As for when Democrats might begin to shift the political tide in Texas, Henson said political analysts will closely watch Hispanic turnout and how the parties fare with Latino voters.

In 2010, Republicans got 37 percent of the Hispanic vote in Texas, Henson said, and Democrats got about 63 percent.

“That becomes a real benchmark for what happens this year,” Henson added. “The Abbott campaign has set as their goal 40 percent, and they have spent a lot of money on Hispanic turnout. We’ll be watching to see whether that has an impact at the top of the tickets.”

In the state where Republican Gov.

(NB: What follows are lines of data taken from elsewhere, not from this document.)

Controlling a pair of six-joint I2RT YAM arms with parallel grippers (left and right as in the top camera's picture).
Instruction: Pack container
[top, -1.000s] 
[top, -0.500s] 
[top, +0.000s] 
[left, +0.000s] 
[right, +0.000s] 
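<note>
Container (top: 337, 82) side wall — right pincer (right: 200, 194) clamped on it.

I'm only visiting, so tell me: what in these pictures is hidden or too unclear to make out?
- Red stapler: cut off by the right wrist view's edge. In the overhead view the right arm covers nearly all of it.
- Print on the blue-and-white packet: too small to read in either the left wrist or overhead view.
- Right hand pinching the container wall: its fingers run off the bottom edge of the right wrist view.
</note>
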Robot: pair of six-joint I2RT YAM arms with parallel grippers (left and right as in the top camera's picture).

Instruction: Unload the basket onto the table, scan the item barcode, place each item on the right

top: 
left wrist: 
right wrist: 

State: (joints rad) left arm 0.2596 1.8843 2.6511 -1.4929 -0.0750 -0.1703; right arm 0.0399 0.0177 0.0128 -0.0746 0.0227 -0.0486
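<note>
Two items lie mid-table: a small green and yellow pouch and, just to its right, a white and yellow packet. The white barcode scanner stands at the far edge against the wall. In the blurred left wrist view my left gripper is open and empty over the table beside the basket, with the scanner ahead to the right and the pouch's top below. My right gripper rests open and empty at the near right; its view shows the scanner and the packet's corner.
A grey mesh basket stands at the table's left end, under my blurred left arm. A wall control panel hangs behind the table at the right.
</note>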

Rick Perry touts the so-called “Texas Miracle” of economic growth, much to the chagrin of Democrats who think the claim is disingenuous, Van de Putte may need a miracle of her own if the polls are to be believed.

As night fell, she told NBC News the polls are missing the story of a momentum shift, the story she sees on the ground at bus tour stops in big cities and small towns. Earlier in the day, she said, a lifelong Republican approached her to say he had voted Democrat for the first time.

“These are people who are coming up to us,” Van de Putte said. “They’re either infrequent voters who are coming out, or independents and Republicans who are coming our way. We’re very thrilled in these last few weeks to be gaining that surge.”